Problem to solve ▸
The copy must match the data below line for line and contain no images.
..........
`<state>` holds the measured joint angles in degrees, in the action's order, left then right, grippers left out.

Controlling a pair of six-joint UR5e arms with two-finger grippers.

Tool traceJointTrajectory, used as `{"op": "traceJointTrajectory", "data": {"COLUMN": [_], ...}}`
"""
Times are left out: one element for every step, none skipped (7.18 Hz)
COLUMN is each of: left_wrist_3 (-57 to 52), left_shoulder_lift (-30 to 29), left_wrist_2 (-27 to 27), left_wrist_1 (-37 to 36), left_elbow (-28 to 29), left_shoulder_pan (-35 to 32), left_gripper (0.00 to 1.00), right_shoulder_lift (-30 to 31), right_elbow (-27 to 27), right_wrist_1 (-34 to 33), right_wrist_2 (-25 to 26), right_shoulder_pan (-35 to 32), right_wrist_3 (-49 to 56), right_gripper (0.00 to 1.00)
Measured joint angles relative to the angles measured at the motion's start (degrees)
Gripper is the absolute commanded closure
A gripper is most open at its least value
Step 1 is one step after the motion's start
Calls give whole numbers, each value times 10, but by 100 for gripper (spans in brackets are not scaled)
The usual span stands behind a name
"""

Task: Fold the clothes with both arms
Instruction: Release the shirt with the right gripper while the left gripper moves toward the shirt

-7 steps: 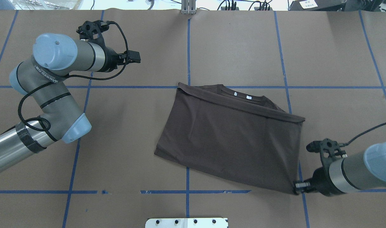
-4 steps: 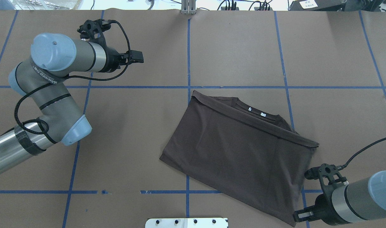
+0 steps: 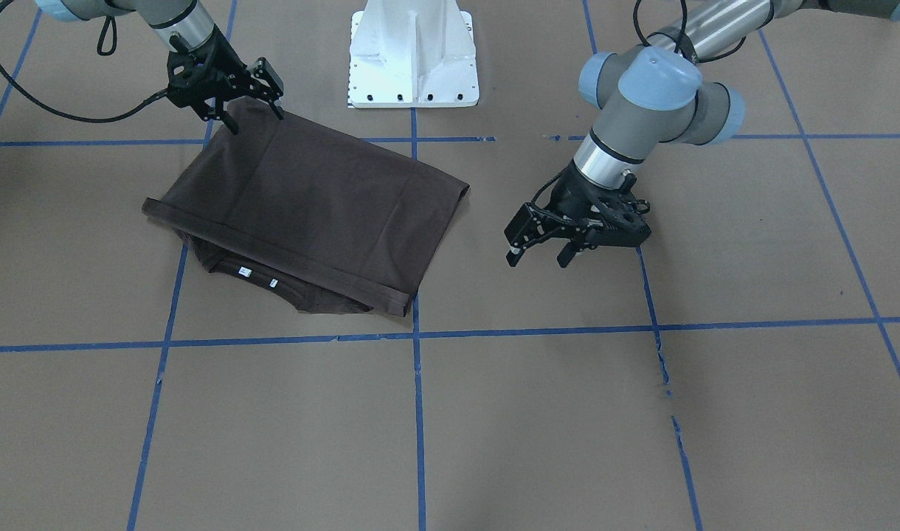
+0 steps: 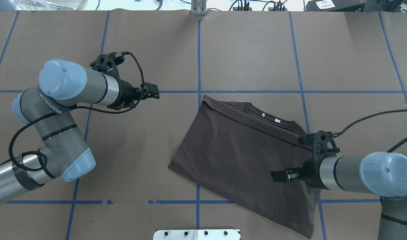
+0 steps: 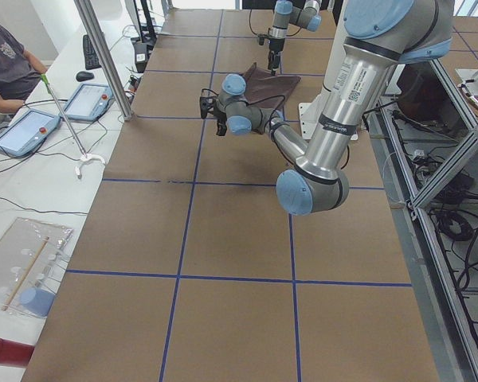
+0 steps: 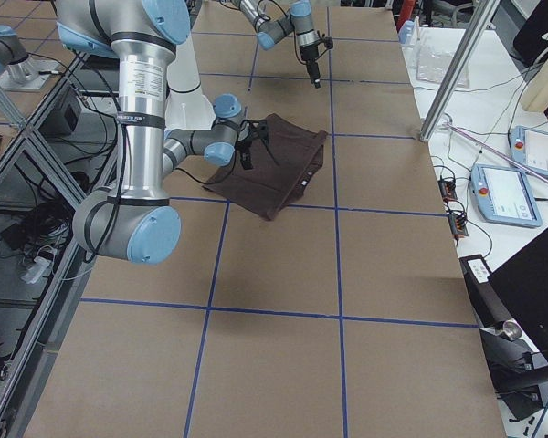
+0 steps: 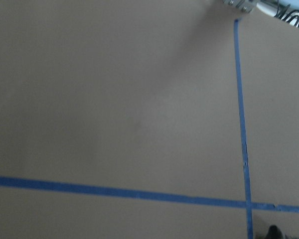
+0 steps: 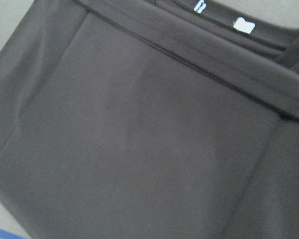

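Note:
The dark brown T-shirt (image 4: 243,156) lies folded and skewed on the table, collar and white neck tags (image 4: 270,117) on its far side. It also shows in the front-facing view (image 3: 310,199) and fills the right wrist view (image 8: 149,139). My right gripper (image 3: 256,118) is open and hovers over the shirt's near right part, holding nothing; in the overhead view (image 4: 274,175) it sits above the cloth. My left gripper (image 3: 537,259) is open and empty above bare table, well left of the shirt in the overhead view (image 4: 155,91).
The table is covered in brown paper (image 4: 250,50) with a blue tape grid. The white pedestal base (image 3: 413,51) stands at the robot's edge, close to the shirt's near corner. An operator with tablets (image 5: 32,131) sits beyond the far table edge.
The right gripper dragged the shirt's near right corner toward the robot, let go, and moved over the shirt. The left gripper moved nearer the robot and slightly toward the shirt.

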<state>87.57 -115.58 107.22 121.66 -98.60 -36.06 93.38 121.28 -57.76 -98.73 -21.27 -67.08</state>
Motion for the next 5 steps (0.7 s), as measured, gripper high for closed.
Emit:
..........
Result of the task ▸
`<state>` holds the measured joint angles in degrees, in the action's order, left then right, grippers left out.

Controlling a pair of six-joint UR5e arms with two-finger grippers.

Tool traceJointTrajectory, used as `{"op": "traceJointTrajectory", "data": {"COLUMN": [_], ...}}`
"""
Times are left out: one element for every step, none skipped (7.18 Hz)
COLUMN is each of: left_wrist_3 (-57 to 52), left_shoulder_lift (-30 to 29), left_wrist_2 (-27 to 27), left_wrist_1 (-37 to 36), left_elbow (-28 to 29), left_shoulder_pan (-35 to 32), left_gripper (0.00 to 1.00), right_shoulder_lift (-30 to 31), right_elbow (-27 to 27), right_wrist_1 (-34 to 33), right_wrist_2 (-25 to 26), right_shoulder_pan (-35 to 32), right_wrist_3 (-49 to 56), right_gripper (0.00 to 1.00)
Measured joint angles relative to the angles measured at the motion's start (degrees)
Gripper is the absolute commanded closure
A gripper is most open at its least value
Step 1 is one step after the motion's start
Calls give whole numbers, each value times 10, but by 100 for gripper (spans in brackets are not scaled)
The usual span stands behind a name
"""

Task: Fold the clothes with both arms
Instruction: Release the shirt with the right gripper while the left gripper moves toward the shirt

-7 steps: 
-4 steps: 
+0 steps: 
+0 steps: 
+0 steps: 
+0 steps: 
+0 steps: 
+0 steps: 

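Note:
The dark brown T-shirt (image 4: 243,156) lies folded and skewed on the table, collar and white neck tags (image 4: 270,117) on its far side. It also shows in the front-facing view (image 3: 310,199) and fills the right wrist view (image 8: 149,139). My right gripper (image 3: 256,118) is open and hovers over the shirt's near right part, holding nothing; in the overhead view (image 4: 274,175) it sits above the cloth. My left gripper (image 3: 537,259) is open and empty above bare table, well left of the shirt in the overhead view (image 4: 155,91).
The table is covered in brown paper (image 4: 250,50) with a blue tape grid. The white pedestal base (image 3: 413,51) stands at the robot's edge, close to the shirt's near corner. An operator with tablets (image 5: 32,131) sits beyond the far table edge.
The right gripper dragged the shirt's near right corner toward the robot, let go, and moved over the shirt. The left gripper moved nearer the robot and slightly toward the shirt.
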
<state>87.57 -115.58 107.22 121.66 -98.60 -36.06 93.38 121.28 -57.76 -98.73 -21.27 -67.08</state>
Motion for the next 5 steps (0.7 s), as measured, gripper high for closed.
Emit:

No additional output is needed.